Unfortunately Seymore Alpert died from complications of surgery in 2014 so we can’t ask him. I tend to believe the analysis because of those weird facts about the subjects in the data.
These were non-obese subjects (therefore no apparent problem recruiting body fat to use for energy), all men (a gender that has a greater energy demand), religious conscientious objectors (mostly from Mennonite communities with high grain consumption) fed a starchy diet expected to be available in post WW2 europe (therefore more tubers than grains). They were also fat adapted as they had been on an 1560 kCal 2 meal a day intake for 24 weeks and ran 5km a day - they burned 25% of their body weight in fat and lean tissue.
Also it was run by Ancel Keys who was a good collector of data but a slippery weasel when it came to analyzing data.
What Keys did was measure everything while starving them on not enough calories - body weight, immersed body weight (ie: density), internal temperatures, exercise tolerance, mental functioning. The fact that none of this was supporting or refuting his own hypotheses and he had no idea what someone could do with this data 70 years later causes me to not question the data just because it was collected by Ancel Keys.
Remember the question is what is the maximum amount of energy you can draw from the system. There has to be some limit or humans would self-combust when they went for a jog.
What Symore Alpert did was assume that a human body with access to energy stored in body fat, will use that rather than protein to supplement a shortfall in intake energy. That’s probably how I would design the energy system too, burn the chopped wood behind the woodshed first before you have to burn the actual woodshed for energy.
However I suspect that THAT is the area that Alpert’s calculations may turn out to be incorrect, or more likely require a little more nuance.
As for populations who will have different levels of maximal access to energy; I would expect children, women and the elderly to have a lower rate limit. I would expect elevated insulin to also lower the rate, so amount of carbs in an ad-libitum diet would have an effect. For people who are obese hyperinsulinemic diabetics, that could lower to 20% of a normal hpoinsulinaemic man, for ketogenic former diabetics who have lost 100lbs and stalled that could be a much smaller fraction.
The rate limit is “out of adipose”, putting more in such as in a feeding window shouldn’t affect the rate that fat cells can contribute energy but it will decrease the amount they do contribute because they will be taking in some of that energy from the diet - so the net they contribute drops.
Yup. Our plateau when we go ketogenic will be determined by how elevated our insulin remains once we have removed any support from diet.
That makes sense. Your rate of energy access is lower because your energy storing mass is lower, and your body will adjust by dialing down it’s expectations of how fast it can access energy.
Someone with less body fat is trading off a functional advantage for a cosmetic one. Someone with 7% body fat is like an iPhone with half the battery size of someone with 14% body fat, and 1/3 of the size of the battery of someone with 21% BF. Those of us who start out with 50% body fat are like phones duct taped to a couple of extra power bricks.
Nah. That’s just a willful misunderstanding by vegan activists.

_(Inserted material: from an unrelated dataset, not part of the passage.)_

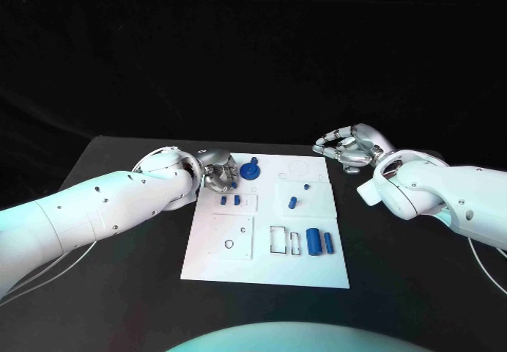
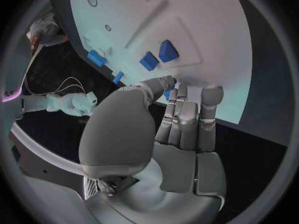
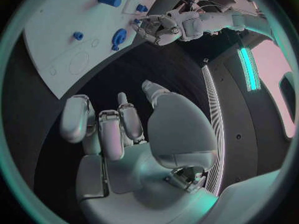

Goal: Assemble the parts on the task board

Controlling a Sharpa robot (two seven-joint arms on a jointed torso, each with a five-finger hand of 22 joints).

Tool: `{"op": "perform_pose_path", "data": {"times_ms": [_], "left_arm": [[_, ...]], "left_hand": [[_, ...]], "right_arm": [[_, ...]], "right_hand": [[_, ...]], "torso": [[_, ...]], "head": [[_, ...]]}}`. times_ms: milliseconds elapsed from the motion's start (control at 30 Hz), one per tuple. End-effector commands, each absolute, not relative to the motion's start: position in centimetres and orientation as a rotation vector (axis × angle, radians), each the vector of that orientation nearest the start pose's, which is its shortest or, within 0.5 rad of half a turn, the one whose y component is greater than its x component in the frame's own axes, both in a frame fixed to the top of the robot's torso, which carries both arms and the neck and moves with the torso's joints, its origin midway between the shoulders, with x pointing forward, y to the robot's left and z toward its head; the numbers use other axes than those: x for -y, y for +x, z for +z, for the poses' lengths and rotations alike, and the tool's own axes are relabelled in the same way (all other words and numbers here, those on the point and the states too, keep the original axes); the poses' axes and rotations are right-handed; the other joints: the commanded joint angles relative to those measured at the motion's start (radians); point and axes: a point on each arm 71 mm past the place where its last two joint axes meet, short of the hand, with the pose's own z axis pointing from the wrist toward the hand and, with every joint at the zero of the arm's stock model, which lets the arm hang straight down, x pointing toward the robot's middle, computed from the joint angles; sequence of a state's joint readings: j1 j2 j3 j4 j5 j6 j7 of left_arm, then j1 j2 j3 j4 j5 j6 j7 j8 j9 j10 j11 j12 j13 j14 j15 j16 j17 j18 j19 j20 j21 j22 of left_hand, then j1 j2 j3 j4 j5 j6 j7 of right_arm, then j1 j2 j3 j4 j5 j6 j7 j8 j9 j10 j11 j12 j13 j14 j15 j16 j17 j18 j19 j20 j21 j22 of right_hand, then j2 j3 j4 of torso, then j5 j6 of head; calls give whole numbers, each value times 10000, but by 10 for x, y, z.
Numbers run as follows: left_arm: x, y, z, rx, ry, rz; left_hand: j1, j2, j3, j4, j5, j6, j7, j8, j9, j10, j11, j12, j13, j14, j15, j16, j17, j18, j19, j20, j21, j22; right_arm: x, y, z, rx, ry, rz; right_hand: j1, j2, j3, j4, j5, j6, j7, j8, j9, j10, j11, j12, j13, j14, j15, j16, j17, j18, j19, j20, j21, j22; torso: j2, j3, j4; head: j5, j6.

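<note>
The white task board lies in the middle of the black table. My left hand is at the board's far left corner with its fingers curled. It pinches a round blue part, and a sliver of that blue part shows between thumb and fingertips. Two small blue pieces lie just in front of the hand. Two blue cylinders lie at the near right. My right hand hovers off the board's far right corner, fingers curled in on nothing.
More small blue pieces sit near the board's middle, beside raised white blocks and cut-outs. Black table surrounds the board on all sides. In the right wrist view the left hand is beside the round blue part.
</note>
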State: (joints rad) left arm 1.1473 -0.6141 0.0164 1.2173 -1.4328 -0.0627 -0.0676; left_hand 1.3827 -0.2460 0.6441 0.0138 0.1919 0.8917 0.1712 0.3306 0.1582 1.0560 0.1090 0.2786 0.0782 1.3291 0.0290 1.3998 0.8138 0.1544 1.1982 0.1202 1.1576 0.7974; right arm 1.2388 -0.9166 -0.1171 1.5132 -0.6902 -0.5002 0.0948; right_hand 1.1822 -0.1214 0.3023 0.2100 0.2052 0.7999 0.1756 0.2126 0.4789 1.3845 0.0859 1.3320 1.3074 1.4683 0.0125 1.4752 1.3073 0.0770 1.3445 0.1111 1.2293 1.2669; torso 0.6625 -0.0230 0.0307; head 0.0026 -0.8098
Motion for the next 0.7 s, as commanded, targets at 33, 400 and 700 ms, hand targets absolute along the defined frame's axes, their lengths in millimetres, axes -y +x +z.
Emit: {"op": "perform_pose_path", "data": {"times_ms": [33, 400, 700], "left_arm": [[-165, 528, -227, -19116, 1841, -6362], [-172, 524, -230, -19133, 1713, -6319], [-187, 523, -227, -18951, 1224, -6269]], "left_hand": [[-29, -91, -61, -14, -21, -70, 5, -71, -12, -75, 10, -67, -8, -111, 13, 22, -46, -20, -67, 8, -48, -31], [-39, -198, -125, -58, -20, -148, 127, -229, -67, -341, 122, -165, -15, -235, 105, 1, -219, 8, -200, 67, -157, -203], [-21, -220, -175, -81, -6, -289, 237, -400, -129, -516, 211, -185, -15, -383, 180, -47, -493, 62, -373, 136, -322, -486]], "right_arm": [[252, 488, -188, -15953, 5723, 9443], [253, 488, -189, -15956, 5733, 9419], [258, 490, -190, -16002, 5768, 9302]], "right_hand": [[71, 25, 6, 36, 68, 22, -71, 50, 9, -56, -35, -53, 140, 435, -52, -49, 148, 146, -55, 19, -31, -15], [71, 25, 6, 36, 68, 22, -71, 50, 9, -56, -35, -53, 140, 435, -52, -49, 148, 146, -55, 19, -31, -15], [105, 22, -9, 37, 68, 7, -70, 49, 8, -147, -35, -167, 27, 422, -53, -75, 93, 166, -103, 18, -112, -81]], "torso": [[-1, 2, 1], [5, -7, 1], [-16, -8, 17]], "head": [[2, -7], [-25, -11], [-54, -13]]}}
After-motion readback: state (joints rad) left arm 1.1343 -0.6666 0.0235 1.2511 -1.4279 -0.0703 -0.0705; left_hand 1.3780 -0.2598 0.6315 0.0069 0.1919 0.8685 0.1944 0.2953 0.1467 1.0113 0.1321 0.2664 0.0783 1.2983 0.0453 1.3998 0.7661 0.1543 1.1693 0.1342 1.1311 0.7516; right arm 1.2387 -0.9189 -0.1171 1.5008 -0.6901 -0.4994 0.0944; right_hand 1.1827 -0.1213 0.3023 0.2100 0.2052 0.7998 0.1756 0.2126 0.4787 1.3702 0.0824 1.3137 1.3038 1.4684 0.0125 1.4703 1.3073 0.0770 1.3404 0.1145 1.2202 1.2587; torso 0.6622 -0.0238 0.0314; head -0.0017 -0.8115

One of the mechanisms of insulin resistance in muscle cells is the build up of fat droplets - the cells become insulin resistant to decrease the glucose coming in so they draw down the fat. But if insulin is really high they are inhibited from using fat too. The cell stays insulin resistant until insulin levels can be brought down enough to draw down the fatty droplets.

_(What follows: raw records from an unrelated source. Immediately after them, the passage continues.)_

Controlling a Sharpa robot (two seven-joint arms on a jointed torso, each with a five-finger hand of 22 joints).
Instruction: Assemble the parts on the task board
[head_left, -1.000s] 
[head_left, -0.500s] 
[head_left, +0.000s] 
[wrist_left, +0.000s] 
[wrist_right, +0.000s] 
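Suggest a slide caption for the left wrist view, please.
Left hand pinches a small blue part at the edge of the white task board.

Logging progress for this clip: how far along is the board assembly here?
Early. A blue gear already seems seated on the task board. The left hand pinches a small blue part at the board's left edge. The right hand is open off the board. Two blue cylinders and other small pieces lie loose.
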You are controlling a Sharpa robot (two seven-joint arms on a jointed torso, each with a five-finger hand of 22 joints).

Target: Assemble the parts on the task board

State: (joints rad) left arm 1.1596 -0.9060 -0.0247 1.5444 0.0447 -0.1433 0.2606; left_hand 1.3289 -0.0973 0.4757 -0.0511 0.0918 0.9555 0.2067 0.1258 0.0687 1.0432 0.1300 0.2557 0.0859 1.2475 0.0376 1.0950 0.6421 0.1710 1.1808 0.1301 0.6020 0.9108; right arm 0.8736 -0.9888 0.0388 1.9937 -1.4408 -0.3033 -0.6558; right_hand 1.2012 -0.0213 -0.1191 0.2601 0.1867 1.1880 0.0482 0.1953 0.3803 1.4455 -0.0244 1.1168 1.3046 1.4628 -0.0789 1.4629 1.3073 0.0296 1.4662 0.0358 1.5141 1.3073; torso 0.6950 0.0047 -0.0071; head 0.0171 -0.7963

It depends on your total lean mass. If you have 80kgs of lean mass you can probably eat that amount of protein no problems. Humans run into trouble when they go over 3.3g/kg and ammonia builds up which can be quite dangerous.
In a normal human that will be self limiting as the build up of ammonia causes nausea, which can be a misread as satiation, but is likely to be in advance of energy requirements. In other words a protein sparing modified fast if you have normal access to body fat (ie: low enough insulin) is just another way to do a caloric restriction, but it feels like an ad-libitum diet. Not really a good idea if you can’t access adequate energy from body fat (either you don’t have enough or your insulin is high), because then you will run out of the minimal necessary amount of energy and recruit lean tissue for energy resulting in a great amount of ammonia production.
I suspect if the OP goes on a normal ketogenic diet he may find that body fat increases to the point where his body is happy with the size of battery he is carrying.